Right now Glen wants to know something about the house.  He must have asked, anyway, because I'm talking about it,.  "It's kind of a wreck right now," I say.  "If I had known there was so much space I could have gotten more furniture," I say.  No, that wasn't what I meant to say.  "It's not as clean as it could be."  That's right, I wanted to tell him that I would have swept up more of the dust if I had expected guests.

He just smiles.  "I think it looks great.  It won't take much to make it an amazing place.  How many rooms do you have here?  I got a chance to peek in the library and ballroom, but I haven't been upstairs."

"There were um, three bedrooms on each side upstairs, but there was a fire or something so I knocked out the walls on my side and made one big room.  That's my room."  That was the last bit of renovation--the only bit of renovation--we did before Ren died, but I don't tell Glen that.

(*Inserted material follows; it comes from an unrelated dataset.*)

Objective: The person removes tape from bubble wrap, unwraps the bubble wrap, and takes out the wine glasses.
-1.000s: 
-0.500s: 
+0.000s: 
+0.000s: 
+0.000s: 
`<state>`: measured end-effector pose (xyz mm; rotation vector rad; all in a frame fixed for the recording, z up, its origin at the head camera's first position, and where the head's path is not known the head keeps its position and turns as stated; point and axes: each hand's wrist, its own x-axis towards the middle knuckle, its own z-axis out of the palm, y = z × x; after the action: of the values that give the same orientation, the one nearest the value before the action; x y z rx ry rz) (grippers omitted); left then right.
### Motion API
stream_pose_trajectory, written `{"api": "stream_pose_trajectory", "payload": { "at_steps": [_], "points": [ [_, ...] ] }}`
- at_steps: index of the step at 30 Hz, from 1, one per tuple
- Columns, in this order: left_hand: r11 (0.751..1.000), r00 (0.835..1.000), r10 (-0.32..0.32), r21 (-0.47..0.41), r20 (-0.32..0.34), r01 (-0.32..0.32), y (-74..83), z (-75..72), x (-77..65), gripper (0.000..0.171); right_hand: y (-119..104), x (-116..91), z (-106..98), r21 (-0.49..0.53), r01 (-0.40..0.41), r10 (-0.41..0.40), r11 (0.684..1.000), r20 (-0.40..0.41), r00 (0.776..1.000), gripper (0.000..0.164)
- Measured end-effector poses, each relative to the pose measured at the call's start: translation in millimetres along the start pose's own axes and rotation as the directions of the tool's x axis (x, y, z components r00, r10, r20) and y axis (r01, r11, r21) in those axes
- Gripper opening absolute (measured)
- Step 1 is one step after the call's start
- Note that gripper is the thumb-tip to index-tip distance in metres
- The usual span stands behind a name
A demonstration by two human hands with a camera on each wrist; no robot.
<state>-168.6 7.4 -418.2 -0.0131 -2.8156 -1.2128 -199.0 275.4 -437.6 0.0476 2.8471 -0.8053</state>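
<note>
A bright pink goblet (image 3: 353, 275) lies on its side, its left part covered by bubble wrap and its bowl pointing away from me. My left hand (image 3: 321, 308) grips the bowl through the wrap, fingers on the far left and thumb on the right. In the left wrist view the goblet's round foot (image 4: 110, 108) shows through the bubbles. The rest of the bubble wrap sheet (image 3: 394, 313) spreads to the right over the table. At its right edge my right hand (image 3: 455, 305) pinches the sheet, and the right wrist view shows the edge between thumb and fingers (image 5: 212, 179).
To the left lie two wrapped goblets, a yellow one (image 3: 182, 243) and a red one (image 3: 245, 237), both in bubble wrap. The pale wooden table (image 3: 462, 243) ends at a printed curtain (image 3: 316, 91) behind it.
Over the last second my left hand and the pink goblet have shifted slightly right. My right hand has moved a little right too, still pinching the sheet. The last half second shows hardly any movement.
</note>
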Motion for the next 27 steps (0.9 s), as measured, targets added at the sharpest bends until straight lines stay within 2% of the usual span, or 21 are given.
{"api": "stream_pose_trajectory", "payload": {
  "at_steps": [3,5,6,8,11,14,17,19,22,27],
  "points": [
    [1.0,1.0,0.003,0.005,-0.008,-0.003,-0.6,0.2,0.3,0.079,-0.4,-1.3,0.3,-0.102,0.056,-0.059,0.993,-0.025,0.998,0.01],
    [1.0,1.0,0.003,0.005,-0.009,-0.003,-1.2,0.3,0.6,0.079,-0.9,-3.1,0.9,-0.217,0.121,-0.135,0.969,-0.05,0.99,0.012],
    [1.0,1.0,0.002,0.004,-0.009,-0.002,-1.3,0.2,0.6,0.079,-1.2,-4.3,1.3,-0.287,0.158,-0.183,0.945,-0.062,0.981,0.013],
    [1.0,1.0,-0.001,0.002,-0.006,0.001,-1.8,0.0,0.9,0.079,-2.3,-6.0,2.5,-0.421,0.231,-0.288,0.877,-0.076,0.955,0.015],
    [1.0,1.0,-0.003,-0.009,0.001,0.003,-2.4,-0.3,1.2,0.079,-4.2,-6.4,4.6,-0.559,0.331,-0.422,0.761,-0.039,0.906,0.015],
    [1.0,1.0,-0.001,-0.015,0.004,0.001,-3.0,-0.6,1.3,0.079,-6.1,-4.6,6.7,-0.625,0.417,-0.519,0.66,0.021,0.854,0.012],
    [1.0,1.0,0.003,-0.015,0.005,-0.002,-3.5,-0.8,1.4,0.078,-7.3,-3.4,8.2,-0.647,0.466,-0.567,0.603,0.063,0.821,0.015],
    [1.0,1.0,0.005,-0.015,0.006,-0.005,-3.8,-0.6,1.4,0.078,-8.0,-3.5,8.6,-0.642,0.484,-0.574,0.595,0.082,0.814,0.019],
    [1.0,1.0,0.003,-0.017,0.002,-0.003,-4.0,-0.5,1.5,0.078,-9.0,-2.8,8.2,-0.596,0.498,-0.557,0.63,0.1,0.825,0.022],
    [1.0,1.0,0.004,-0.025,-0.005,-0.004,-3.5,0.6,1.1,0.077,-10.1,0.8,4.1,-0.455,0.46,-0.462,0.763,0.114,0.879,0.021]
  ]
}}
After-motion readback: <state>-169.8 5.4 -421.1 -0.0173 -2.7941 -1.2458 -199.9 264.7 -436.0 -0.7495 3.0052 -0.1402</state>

Glen grins.  "Space for a car in there?"

"Hmm, maybe.  But...there isn't one.  I might put one in the library though.."  There's something else I want to say, but I can't think of what it is.  Glen's frowning.  "Downstairs so I could take it out...and drive.  When I wanted."

He nods in understanding.  "Hell, you've got space for a mini-museum in that ballroom."

"I'd rather dance in there…"  I lose myself for a moment in kneading dough.  It's easy to do.  Dancing would be fun, too.  It seems like there are a lot of things that would be fun if I could bring myself to do them.  Some part of me is convinced that I'm not allowed to do things any more, and I'm not sure whose permission I need to be asking.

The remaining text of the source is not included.